> _Work request_
Reproduce the data exactly as given, except for any images.

**** Information supplied

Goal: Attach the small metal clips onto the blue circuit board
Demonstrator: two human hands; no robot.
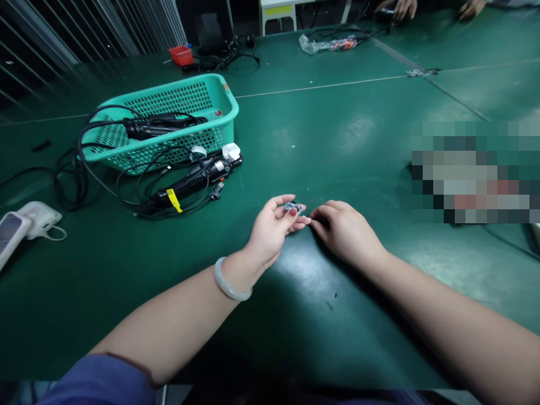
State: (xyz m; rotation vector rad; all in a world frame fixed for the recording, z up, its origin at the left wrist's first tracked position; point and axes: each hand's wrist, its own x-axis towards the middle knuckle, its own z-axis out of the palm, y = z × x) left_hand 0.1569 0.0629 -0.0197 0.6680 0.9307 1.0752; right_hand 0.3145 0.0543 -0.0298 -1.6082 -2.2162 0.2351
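Pinching a small patterned piece [291, 207] between thumb and fingers, my left hand [272, 229] is over the green table [270, 135]. My right hand [343, 228] curls at the left fingertips; from my remote seat I cannot tell whether it grips anything. Farther out, to the left, a corded black tool [185, 185] lies beside a mint-green basket [198, 93] holding another dark tool [147, 126].

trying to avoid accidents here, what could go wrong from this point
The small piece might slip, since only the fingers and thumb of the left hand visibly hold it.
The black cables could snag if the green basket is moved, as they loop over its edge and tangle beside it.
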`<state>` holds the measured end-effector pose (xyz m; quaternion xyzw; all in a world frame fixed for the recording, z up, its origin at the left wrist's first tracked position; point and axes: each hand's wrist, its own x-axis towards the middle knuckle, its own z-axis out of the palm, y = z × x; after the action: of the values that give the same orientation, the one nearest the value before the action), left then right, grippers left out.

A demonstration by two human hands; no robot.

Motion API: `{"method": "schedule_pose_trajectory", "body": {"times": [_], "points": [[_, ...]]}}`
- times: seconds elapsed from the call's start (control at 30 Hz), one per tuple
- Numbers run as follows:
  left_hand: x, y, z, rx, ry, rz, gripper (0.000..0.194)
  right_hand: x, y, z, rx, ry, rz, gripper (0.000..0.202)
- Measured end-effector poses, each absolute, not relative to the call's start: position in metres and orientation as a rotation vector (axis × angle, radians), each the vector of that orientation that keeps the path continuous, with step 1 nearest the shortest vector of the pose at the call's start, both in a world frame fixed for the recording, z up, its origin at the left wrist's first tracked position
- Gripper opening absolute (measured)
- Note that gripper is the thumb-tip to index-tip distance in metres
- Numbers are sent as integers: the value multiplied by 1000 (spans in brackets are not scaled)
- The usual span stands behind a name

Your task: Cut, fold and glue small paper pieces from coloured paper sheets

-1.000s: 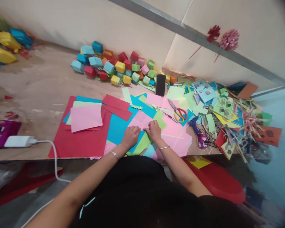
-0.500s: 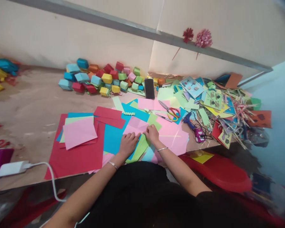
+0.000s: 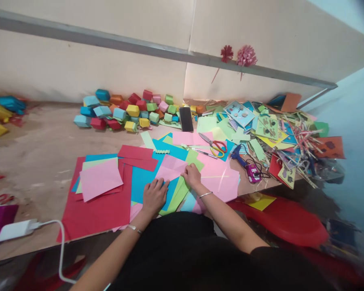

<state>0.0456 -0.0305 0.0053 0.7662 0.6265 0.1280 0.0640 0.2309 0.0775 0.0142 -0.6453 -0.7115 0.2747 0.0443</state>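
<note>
A creased sheet of pink paper [image 3: 172, 165] lies on blue paper [image 3: 144, 178] in front of me. My left hand [image 3: 154, 196] rests palm down, fingers stretched, its tips at the pink sheet's lower left edge. At the sheet's right edge, the curled fingers of my right hand [image 3: 191, 176] pinch it; the exact grip is partly hidden. Green paper strips [image 3: 178, 195] lie just beneath and beside that hand. Beyond the sheet are scissors [image 3: 215, 144] with red and yellow handles, a pen [image 3: 204, 152] and a wavy green paper strip [image 3: 162, 152].
Left stands a stack of coloured sheets topped with pink paper [image 3: 101, 180], beside a white charger cable [image 3: 60, 246]. Folded paper boxes [image 3: 119, 113] and a phone [image 3: 186, 119] lie at the back. A blue glue gun [image 3: 238, 155] and paper scraps [image 3: 269, 129] fill the right.
My left hand has slid left and toward me along the pink sheet. My right hand stays at its right edge. The whole view has shifted slightly.
</note>
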Motion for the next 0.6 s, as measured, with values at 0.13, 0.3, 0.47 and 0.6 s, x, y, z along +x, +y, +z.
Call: {"method": "schedule_pose_trajectory", "body": {"times": [0.13, 0.3, 0.47, 0.6], "points": [[48, -30, 5, 2281, 1865, 411, 34, 231, 77, 15, -1973, -2202, 801, 20], [66, -16, -3, 2306, 1676, 446, 40, 228, 69, 21, -1960, -2231, 647, 15], [75, -9, -5, 2306, 1648, 442, 40, 229, 72, 26, -1823, -2304, 542, 43], [68, -6, 0, 2303, 1684, 433, 31, 242, 83, 25, -1687, -2400, 566, 44]]}}
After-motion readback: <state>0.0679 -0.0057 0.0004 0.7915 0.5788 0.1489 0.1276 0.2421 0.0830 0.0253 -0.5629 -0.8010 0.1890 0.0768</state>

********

> _Solved exercise_
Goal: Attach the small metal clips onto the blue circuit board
Demonstrator: two human hands; no robot.
State: (xyz m; rotation vector rad; all in a world frame fixed for the recording, z up, its origin at the left wrist's first tracked position; point and axes: each hand's wrist, its own x-axis towards the middle knuckle, its own z-axis out of the palm, y = z × x) left_hand 0.1569 0.0629 -0.0197 0.6680 0.9307 1.0752; right_hand 0.3145 0.0543 -0.0298 -1.6082 -2.2162 0.2351
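Pinching a small patterned piece [291, 207] between thumb and fingers, my left hand [272, 229] is over the green table [270, 135]. My right hand [343, 228] curls at the left fingertips; from my remote seat I cannot tell whether it grips anything. Farther out, to the left, a corded black tool [185, 185] lies beside a mint-green basket [198, 93] holding another dark tool [147, 126].

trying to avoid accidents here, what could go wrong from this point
The small piece might slip, since only the fingers and thumb of the left hand visibly hold it.
The black cables could snag if the green basket is moved, as they loop over its edge and tangle beside it.
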`<state>` holds the measured end-effector pose (xyz m; quaternion xyzw; all in a world frame fixed for the recording, z up, its origin at the left wrist's first tracked position; point and axes: each hand's wrist, its own x-axis towards the middle knuckle, its own z-axis out of the palm, y = z × x; after the action: of the values that give the same orientation, the one nearest the value before the action), left then right, grippers left out.

A demonstration by two human hands; no robot.

Motion API: `{"method": "schedule_pose_trajectory", "body": {"times": [_], "points": [[_, ...]]}}`
- times: seconds elapsed from the call's start (control at 30 Hz), one per tuple
- Numbers run as follows:
  left_hand: x, y, z, rx, ry, rz, gripper (0.000..0.194)
  right_hand: x, y, z, rx, ry, rz, gripper (0.000..0.202)
- Measured end-effector poses, each absolute, not relative to the call's start: position in metres and orientation as a rotation vector (axis × angle, radians), each the vector of that orientation that keeps the path continuous, with step 1 nearest the shortest vector of the pose at the call's start, both in a world frame fixed for the recording, z up, its origin at the left wrist's first tracked position
- Gripper opening absolute (measured)
- Note that gripper is the thumb-tip to index-tip distance in metres
- Numbers are sent as integers: the value multiplied by 1000 (spans in brackets are not scaled)
- The usual span stands behind a name

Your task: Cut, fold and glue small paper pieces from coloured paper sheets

-1.000s: 
-0.500s: 
+0.000s: 

<state>0.0456 -0.0305 0.0053 0.7662 0.6265 0.1280 0.0640 0.2309 0.0775 0.0142 -0.6453 -0.7115 0.2747 0.0443</state>
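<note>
A creased sheet of pink paper [image 3: 172, 165] lies on blue paper [image 3: 144, 178] in front of me. My left hand [image 3: 154, 196] rests palm down, fingers stretched, its tips at the pink sheet's lower left edge. At the sheet's right edge, the curled fingers of my right hand [image 3: 191, 176] pinch it; the exact grip is partly hidden. Green paper strips [image 3: 178, 195] lie just beneath and beside that hand. Beyond the sheet are scissors [image 3: 215, 144] with red and yellow handles, a pen [image 3: 204, 152] and a wavy green paper strip [image 3: 162, 152].
Left stands a stack of coloured sheets topped with pink paper [image 3: 101, 180], beside a white charger cable [image 3: 60, 246]. Folded paper boxes [image 3: 119, 113] and a phone [image 3: 186, 119] lie at the back. A blue glue gun [image 3: 238, 155] and paper scraps [image 3: 269, 129] fill the right.
My left hand has slid left and toward me along the pink sheet. My right hand stays at its right edge. The whole view has shifted slightly.
</note>
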Motion for the next 0.6 s, as measured, with values at 0.13, 0.3, 0.47 and 0.6 s, x, y, z along +x, +y, +z.
Call: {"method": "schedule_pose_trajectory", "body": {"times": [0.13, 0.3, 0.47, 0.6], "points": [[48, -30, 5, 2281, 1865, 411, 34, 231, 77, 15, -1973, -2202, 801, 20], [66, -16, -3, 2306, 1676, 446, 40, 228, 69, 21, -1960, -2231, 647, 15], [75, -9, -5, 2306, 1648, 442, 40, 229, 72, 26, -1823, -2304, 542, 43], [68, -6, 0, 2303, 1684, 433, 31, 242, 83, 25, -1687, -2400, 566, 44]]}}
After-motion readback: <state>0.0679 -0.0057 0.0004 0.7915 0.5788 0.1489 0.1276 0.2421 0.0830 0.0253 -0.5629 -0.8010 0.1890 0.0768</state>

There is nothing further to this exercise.